Quote from: Elwood on July 31, 2008, 05:12:19 PM
They didn't even think the haircut was cute? In a genderless sense, I mean. I mean, you can call boys cute, too... Lol.

What is significant about the 6th for you?

If someone asked me who I was, I'd say, "I don't know. Who in their right mind knows who they really are?" :P

Well yeah, in the midst of that conversation with my mom, she said my cut was cute.

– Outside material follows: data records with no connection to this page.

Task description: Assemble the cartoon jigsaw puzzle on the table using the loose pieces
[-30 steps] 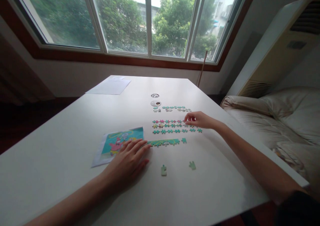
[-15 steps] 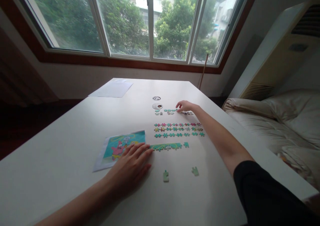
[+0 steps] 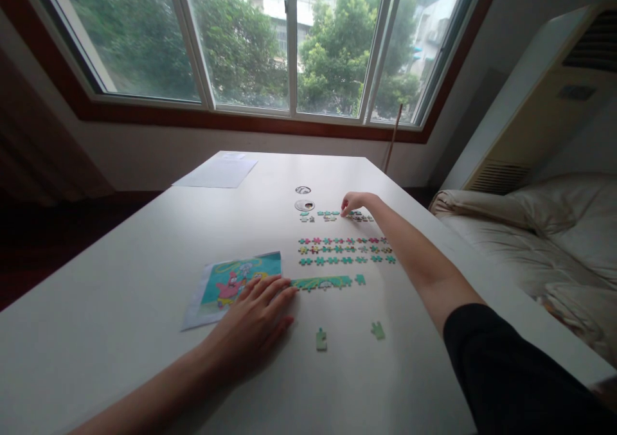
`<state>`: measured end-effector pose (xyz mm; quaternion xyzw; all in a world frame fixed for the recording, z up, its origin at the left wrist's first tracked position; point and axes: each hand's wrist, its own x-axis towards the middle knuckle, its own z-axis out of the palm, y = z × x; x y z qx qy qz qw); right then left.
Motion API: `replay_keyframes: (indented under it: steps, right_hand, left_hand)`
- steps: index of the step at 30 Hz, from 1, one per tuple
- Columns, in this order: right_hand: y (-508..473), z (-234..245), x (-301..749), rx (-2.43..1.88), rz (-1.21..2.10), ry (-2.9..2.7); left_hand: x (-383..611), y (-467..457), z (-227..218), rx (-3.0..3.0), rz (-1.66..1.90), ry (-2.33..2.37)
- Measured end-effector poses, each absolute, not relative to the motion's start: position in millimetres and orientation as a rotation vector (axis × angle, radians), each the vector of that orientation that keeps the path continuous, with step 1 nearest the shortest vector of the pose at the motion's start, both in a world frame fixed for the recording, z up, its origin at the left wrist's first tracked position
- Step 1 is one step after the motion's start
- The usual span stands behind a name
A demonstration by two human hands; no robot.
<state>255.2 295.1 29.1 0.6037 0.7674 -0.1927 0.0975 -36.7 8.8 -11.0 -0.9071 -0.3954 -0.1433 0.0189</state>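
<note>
My left hand [image 3: 264, 303] lies flat with its fingers out, across the corner of a picture card [image 3: 229, 287] and the left end of a joined strip of jigsaw pieces [image 3: 328, 282]. One loose piece [image 3: 360, 279] sits just right of that strip. Farther off, my right hand [image 3: 355, 201] reaches down at the back rows, thumb and fingers pinched together on a small puzzle piece [image 3: 342, 214], mostly hidden by the fingertips. More puzzle pieces [image 3: 330, 218] lie around those fingertips. Several rows of loose pieces [image 3: 337, 250] stretch between the two hands.
On the white table [image 3: 144, 255], two pale green pieces [image 3: 321, 339] lie near me. Two round stickers or discs [image 3: 304, 205] are beyond the back rows. White paper [image 3: 216, 171] rests at the far left. A sofa [image 3: 520, 223] stands on the right, below a window.
The fingers of my right hand have drawn together into a pinch at the back rows. My left hand stays in place; the whole view has shifted very slightly.
</note>
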Motion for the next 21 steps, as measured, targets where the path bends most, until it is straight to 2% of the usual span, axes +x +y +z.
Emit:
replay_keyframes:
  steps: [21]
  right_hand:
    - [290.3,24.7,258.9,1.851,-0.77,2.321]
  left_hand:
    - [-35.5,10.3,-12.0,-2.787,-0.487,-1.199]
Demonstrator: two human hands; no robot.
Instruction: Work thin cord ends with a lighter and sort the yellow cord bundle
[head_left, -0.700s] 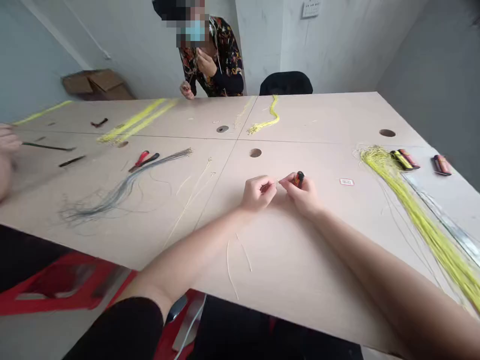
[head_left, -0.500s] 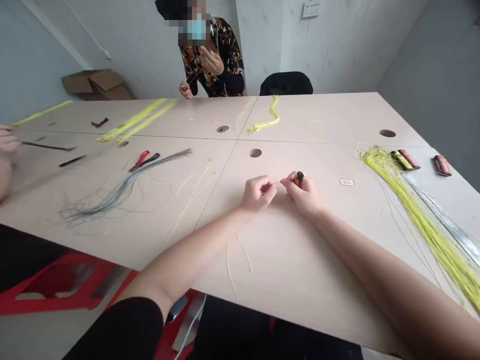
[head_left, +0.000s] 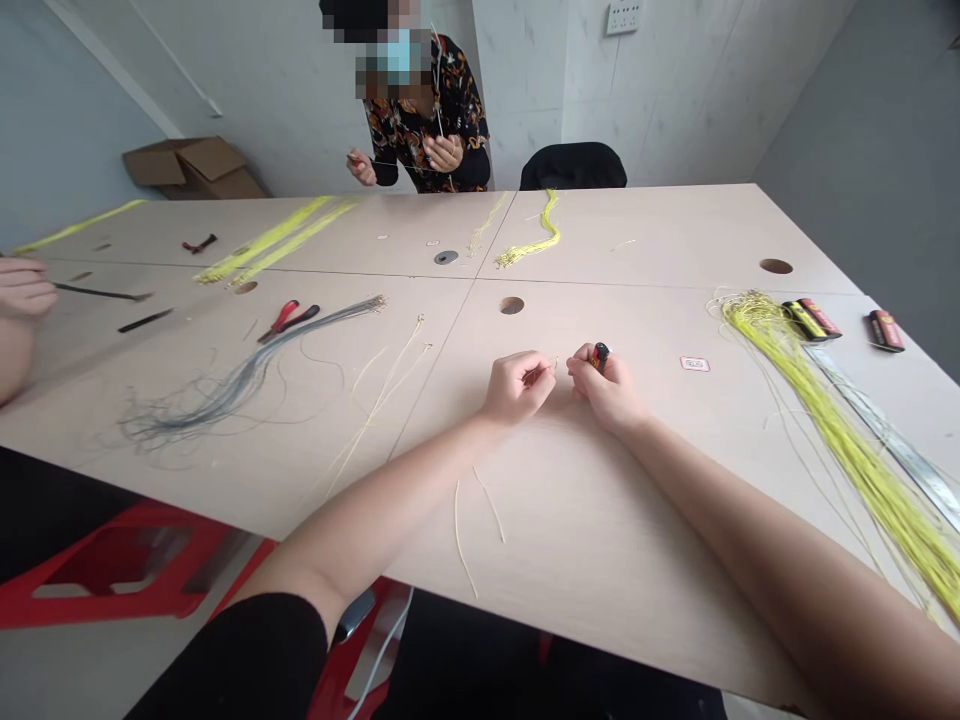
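Right hand (head_left: 606, 392) closed on an upright lighter (head_left: 600, 356), left hand (head_left: 516, 388) pinching a thin strand (head_left: 554, 364), tip rightward

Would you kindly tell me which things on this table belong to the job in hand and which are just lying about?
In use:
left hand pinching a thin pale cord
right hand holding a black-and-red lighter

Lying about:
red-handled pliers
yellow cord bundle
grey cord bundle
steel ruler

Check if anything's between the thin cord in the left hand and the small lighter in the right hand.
Nothing visible stands between them. The left hand pinches the thin pale cord, whose tip points toward the right hand, which holds the small lighter; the cord and lighter are apart, with only a short gap.
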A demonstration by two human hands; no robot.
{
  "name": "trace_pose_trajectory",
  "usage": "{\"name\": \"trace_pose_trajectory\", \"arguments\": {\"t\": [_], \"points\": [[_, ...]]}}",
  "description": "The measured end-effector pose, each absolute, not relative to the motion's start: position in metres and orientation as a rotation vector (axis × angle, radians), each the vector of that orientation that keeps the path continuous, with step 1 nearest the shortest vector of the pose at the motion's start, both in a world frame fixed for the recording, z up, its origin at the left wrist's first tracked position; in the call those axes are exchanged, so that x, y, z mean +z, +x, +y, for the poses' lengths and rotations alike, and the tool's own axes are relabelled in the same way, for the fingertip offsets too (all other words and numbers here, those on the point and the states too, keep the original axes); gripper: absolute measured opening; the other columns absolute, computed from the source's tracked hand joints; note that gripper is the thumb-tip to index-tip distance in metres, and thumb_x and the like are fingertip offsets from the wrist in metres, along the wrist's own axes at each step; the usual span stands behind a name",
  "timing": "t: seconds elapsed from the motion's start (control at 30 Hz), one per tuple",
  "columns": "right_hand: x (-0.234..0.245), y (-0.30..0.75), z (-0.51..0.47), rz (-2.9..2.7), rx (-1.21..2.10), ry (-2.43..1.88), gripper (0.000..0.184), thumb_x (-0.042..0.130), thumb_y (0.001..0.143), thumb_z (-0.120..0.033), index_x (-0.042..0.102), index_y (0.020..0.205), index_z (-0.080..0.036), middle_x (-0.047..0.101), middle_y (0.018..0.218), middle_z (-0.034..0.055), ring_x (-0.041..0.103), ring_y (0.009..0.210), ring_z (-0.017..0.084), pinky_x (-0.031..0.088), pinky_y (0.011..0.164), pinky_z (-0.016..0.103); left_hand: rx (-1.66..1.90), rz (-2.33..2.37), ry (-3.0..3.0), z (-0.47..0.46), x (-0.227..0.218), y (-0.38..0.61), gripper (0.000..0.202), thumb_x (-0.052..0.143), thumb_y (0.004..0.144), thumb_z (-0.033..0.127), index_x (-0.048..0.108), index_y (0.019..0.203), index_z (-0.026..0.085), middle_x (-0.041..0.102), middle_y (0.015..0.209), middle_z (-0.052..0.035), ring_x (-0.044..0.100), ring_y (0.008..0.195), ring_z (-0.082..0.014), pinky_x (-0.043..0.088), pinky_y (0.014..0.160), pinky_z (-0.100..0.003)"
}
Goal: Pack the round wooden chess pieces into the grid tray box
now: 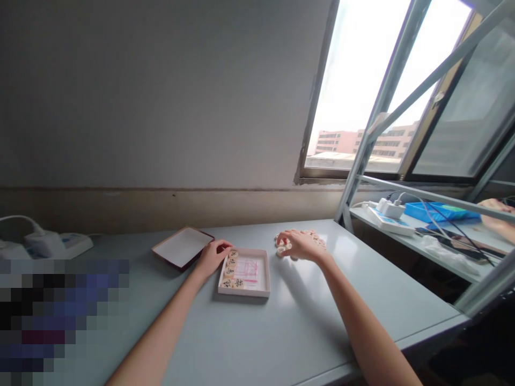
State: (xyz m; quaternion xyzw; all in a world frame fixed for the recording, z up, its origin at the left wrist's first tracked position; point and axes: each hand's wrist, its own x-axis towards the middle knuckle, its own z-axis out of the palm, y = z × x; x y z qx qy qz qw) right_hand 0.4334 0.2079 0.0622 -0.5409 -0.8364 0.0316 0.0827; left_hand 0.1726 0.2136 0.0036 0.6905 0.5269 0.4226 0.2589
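Observation:
A shallow white box lies on the grey table, with round wooden Chinese chess pieces along its left side and one more at the bottom. Black characters mark these pieces, and pink marks show on the box floor. At the box's upper left corner, my left hand has bent fingers gripping the rim. To the right of the box, my right hand arches over a loose group of chess pieces, thumb and forefinger apart. A piece with red marking shows between them; the palm hides part of the group.
The box lid lies behind my left forearm. Power strips with plugs are at far left and on the right-hand table. A metal bed frame rises at right; another person's arm is beyond it, near a blue tray.

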Motion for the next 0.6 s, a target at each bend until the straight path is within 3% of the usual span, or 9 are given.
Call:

The 6th is significant because 1. my cousin will be gone by then so it'll be an immediate family matter, 2. it's AFTER my mom's birthday...so if she takes the news badly I hope I won't have ruined her birthday. Something like that you just don't forget, and I don't want to make birthdays bad for her because it reminds her of the "day her daughter came out as a son." Though I'm fairly sure I'm taking a gamble there anyway, who knows she might see it that way regardless of what day I do it. 3. If things do go wrong, I can avoid some negativity because school is coming up, and I have buffers between my parents and I until school frees me once again if I do it by the 8th at least. But if I do it the 6th, it gives them time to digest and ask questions before my friend comes to visit (they act nice in front of my friends and wouldn't bring it up around them, even though my friend already knows).
I don't know, I just plotted it that way. I used to create schemes a lot as a kid and I guess that crafty side of me is coming back in an intense situation.

And that's an awesome answer Elwood LOL that's what I probably should have said!